We've all begun as idealists haven't we? Learnt to be human, wanted and given love, expected laughter. Most of us have become bitter with constant disappointment. Some of us have become cynical and laughed at the naive optimism of some untouched soul. Some of us have lost the hope of ever getting what we want, and looked enviously at the ones who still laughed, who still seemed to get everything, 'perfectly'. Most of us are more or less lucky about certain things we seldom recognise. We all have something going for us and human nature makes us want the things we haven't or cannot get. Discontent is normal, some people deal with it and push the thought away and some brood and make it worse for themselves.

Everyone has flaws. I've learnt to identify mine and found them to be too many. Comparing people/things is horrible. Sometimes people think too much. They puzzle and agonise, and frustration comes when the thing is belittled to nothingness and the earlier constant perusal seems stupid, if not unnecessary and redundant. Carpe Diem is something that I've always found worrying. It is somehow... so irresponsible. Moments do need to be seized, but we've to be careful that it hurts no one else in the process. Being a little selfish is fine. Being cruel in this selfishness is immature, and brutal.

Stick to your guns and believe what you believe firmly. Not rigidly, being hardened is not necessarily courageous. Things change, but sometimes you're not an individual anymore. If you're a tree with a hundred birds and animals living in your boughs and trunk, you've to think before you decide to uproot yourself and go off to Siberia. The animals might die.

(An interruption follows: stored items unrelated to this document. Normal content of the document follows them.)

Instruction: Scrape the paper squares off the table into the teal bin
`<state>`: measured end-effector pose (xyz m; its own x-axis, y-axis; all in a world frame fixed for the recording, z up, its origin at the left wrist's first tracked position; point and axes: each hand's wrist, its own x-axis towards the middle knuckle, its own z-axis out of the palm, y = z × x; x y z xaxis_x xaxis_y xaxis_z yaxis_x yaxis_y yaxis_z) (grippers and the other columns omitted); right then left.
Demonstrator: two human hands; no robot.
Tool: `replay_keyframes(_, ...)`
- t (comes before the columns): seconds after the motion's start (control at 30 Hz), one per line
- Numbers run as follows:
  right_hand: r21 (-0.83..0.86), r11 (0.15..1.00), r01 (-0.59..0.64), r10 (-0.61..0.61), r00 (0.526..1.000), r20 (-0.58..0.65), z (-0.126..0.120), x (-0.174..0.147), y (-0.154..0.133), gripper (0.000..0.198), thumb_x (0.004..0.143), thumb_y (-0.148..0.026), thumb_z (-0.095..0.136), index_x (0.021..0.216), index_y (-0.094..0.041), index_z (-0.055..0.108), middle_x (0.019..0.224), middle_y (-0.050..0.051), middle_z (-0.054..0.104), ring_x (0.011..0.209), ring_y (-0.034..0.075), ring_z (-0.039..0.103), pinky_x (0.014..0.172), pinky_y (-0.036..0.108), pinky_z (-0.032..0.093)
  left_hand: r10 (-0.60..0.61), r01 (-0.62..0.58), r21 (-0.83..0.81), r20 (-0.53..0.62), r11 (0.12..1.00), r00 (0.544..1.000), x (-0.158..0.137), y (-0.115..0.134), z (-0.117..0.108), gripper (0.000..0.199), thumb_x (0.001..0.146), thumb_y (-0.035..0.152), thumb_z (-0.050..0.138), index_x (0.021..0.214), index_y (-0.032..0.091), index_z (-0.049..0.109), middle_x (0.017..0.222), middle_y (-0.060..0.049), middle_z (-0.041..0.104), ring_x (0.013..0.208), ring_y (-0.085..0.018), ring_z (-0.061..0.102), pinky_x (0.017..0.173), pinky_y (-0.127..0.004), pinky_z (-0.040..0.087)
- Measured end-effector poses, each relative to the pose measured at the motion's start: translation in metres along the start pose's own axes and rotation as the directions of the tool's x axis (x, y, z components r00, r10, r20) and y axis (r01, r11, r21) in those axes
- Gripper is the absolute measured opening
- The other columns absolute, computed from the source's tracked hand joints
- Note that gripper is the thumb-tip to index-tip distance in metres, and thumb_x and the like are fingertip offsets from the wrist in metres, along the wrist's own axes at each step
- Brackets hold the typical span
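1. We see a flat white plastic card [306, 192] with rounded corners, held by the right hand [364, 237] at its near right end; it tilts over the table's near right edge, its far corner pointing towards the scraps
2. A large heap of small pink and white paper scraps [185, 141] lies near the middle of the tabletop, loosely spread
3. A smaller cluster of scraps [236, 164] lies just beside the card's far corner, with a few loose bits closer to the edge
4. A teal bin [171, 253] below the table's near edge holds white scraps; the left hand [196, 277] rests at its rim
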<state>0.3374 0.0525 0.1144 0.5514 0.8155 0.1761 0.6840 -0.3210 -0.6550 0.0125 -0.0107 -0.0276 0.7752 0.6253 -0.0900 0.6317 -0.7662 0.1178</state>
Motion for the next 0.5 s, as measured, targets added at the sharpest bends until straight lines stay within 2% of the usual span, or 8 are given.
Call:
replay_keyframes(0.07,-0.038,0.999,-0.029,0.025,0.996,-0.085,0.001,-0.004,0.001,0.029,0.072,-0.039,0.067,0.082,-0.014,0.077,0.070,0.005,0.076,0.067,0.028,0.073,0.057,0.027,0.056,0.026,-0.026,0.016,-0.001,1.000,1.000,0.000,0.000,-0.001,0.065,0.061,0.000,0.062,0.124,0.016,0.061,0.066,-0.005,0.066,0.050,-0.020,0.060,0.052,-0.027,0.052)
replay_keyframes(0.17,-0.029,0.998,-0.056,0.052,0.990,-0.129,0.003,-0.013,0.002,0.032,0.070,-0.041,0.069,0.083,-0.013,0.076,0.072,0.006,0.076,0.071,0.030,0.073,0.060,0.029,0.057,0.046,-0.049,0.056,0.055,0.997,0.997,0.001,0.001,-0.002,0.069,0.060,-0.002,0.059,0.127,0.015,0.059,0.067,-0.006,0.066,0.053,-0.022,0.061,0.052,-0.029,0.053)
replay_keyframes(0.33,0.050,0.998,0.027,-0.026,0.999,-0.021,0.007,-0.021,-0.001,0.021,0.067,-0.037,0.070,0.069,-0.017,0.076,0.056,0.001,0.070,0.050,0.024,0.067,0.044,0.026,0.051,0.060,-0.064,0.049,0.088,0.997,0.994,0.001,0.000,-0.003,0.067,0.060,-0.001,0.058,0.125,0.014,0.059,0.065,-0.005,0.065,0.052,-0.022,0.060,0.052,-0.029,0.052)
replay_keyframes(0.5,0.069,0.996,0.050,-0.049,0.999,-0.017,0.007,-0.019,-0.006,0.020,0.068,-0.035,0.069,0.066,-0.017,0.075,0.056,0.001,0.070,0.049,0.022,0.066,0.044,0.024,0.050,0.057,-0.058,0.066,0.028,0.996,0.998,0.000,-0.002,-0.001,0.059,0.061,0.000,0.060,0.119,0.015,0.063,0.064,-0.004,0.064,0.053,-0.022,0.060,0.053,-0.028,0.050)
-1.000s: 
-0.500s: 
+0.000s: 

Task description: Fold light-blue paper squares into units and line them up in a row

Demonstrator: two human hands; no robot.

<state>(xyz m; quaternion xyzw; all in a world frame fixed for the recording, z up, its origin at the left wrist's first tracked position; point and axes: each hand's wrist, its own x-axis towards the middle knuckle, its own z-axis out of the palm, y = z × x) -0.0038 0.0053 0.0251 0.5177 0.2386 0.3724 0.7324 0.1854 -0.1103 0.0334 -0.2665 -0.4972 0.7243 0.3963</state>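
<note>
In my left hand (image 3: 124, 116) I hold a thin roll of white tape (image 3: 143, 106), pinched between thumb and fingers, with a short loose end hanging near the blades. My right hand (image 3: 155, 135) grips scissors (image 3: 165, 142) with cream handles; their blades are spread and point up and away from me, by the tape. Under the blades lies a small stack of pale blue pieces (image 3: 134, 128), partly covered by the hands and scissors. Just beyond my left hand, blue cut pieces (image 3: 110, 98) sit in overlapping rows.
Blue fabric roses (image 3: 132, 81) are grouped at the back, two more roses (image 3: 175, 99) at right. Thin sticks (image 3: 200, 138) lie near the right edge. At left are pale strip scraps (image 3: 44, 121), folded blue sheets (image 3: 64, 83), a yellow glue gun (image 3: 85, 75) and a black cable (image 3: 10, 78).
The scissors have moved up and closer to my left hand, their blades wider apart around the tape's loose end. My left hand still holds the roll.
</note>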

Provide winter care first.

Sunday, December 09, 2007

Explosive effusions

Sometimes theres this huge ball of fury that rises within you that just wont remain down. It steadily rises and every passing minute it reaches a new level of violence. Your ears turn warm and the red in your face can almost emanate heat. Its as if your chest might almost burst with the effort of remaining calm as you try to keep your voice neutral, trying to understand, to reason with yourself that now is not the time, later later. But then you reach a point where you can either clam up and bury your nose in your work while talking to people with amazing alacrity, forgetting that you're seething within... or snap.